ABOUT THIS EXERCISE:
Reproduce this listing from its first line through the line with "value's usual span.", inclusive, leaving out all that follows.

STORED DATA:
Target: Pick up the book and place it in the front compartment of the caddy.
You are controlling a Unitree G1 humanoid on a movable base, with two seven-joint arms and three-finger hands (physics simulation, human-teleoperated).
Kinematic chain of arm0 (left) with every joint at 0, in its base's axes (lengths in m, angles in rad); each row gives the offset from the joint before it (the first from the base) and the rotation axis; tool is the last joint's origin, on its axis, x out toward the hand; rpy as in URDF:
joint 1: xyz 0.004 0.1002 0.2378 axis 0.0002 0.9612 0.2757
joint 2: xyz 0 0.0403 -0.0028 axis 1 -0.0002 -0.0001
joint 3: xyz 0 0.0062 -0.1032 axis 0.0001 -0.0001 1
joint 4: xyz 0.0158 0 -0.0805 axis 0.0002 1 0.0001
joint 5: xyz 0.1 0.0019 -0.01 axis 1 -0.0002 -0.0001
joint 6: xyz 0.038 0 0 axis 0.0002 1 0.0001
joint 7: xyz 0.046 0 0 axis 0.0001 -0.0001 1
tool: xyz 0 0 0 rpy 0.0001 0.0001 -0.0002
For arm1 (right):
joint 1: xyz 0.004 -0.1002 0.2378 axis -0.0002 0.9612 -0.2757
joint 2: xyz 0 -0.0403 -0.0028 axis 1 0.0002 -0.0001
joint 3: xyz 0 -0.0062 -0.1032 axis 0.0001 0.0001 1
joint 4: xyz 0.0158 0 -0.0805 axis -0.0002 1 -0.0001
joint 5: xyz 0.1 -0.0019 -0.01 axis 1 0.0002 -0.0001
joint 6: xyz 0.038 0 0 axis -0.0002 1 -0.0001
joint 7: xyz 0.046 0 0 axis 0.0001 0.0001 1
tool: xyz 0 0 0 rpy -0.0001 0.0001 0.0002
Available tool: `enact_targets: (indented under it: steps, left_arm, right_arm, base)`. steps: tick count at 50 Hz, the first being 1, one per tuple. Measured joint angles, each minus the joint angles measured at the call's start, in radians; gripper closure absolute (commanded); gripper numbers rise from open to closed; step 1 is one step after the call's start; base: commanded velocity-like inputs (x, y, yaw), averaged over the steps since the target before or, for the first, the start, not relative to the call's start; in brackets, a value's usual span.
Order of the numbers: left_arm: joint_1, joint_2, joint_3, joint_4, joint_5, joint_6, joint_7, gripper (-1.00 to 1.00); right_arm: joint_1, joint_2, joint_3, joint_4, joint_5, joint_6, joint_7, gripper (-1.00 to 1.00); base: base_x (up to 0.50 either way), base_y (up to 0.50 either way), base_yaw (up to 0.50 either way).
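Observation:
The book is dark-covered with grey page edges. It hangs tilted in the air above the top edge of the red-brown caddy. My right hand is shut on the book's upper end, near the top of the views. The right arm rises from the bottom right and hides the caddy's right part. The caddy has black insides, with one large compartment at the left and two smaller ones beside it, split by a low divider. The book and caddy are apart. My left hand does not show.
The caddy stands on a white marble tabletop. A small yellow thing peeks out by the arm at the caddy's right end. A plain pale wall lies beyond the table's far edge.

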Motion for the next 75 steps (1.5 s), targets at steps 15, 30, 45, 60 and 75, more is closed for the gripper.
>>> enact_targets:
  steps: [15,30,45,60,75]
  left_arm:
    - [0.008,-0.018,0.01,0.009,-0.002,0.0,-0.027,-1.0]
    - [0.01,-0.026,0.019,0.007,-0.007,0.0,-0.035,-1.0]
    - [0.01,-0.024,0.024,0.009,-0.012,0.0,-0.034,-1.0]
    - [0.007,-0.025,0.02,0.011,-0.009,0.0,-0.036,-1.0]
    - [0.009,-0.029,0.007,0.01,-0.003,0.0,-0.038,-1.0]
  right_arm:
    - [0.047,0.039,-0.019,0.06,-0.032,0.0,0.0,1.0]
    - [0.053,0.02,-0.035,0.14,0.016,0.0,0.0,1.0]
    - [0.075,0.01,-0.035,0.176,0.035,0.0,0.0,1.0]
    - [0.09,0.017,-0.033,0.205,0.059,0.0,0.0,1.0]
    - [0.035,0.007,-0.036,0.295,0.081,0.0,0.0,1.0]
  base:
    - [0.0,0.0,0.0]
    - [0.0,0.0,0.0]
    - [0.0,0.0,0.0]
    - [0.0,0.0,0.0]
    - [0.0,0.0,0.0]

THE ANSWER:
Target: Pick up the book and place it in the front compartment of the caddy.
You are controlling a Unitree G1 humanoid on a movable base, with two seven-joint arms and three-finger hands (physics simulation, human-teleoperated).
Kinematic chain of arm0 (left) with every joint at 0, in its base's axes (lengths in m, angles in rad); each row gives the offset from the joint before it (the first from the base) and the rotation axis; tool is the last joint's origin, on its axis, x out toward the hand; rpy as in URDF:
joint 1: xyz 0.004 0.1002 0.2378 axis 0.0002 0.9612 0.2757
joint 2: xyz 0 0.0403 -0.0028 axis 1 -0.0002 -0.0001
joint 3: xyz 0 0.0062 -0.1032 axis 0.0001 -0.0001 1
joint 4: xyz 0.0158 0 -0.0805 axis 0.0002 1 0.0001
joint 5: xyz 0.1 0.0019 -0.01 axis 1 -0.0002 -0.0001
joint 6: xyz 0.038 0 0 axis 0.0002 1 0.0001
joint 7: xyz 0.046 0 0 axis 0.0001 -0.0001 1
tool: xyz 0 0 0 rpy 0.0001 0.0001 -0.0002
For arm1 (right):
joint 1: xyz 0.004 -0.1002 0.2378 axis -0.0002 0.9612 -0.2757
joint 2: xyz 0 -0.0403 -0.0028 axis 1 0.0002 -0.0001
joint 3: xyz 0 -0.0062 -0.1032 axis 0.0001 0.0001 1
joint 4: xyz 0.0158 0 -0.0805 axis -0.0002 1 -0.0001
joint 5: xyz 0.1 -0.0019 -0.01 axis 1 0.0002 -0.0001
joint 6: xyz 0.038 0 0 axis -0.0002 1 -0.0001
joint 7: xyz 0.046 0 0 axis 0.0001 0.0001 1
tool: xyz 0 0 0 rpy -0.0001 0.0001 0.0002
Available tool: `enact_targets: (indented under it: steps, left_arm, right_arm, base)`. steps: tick count at 50 Hz, the first being 1, one per tuple. Measured joint angles, each minus the joint angles measured at the call's start, in radians; gripper closure absolute (commanded); gripper numbers rise from open to closed; step 1 is one step after the call's start; base: commanded velocity-like inputs (x, y, yaw), averaged over the steps since the target before or, for the first, the start, not relative to the call's start; in brackets, a value's usual span.

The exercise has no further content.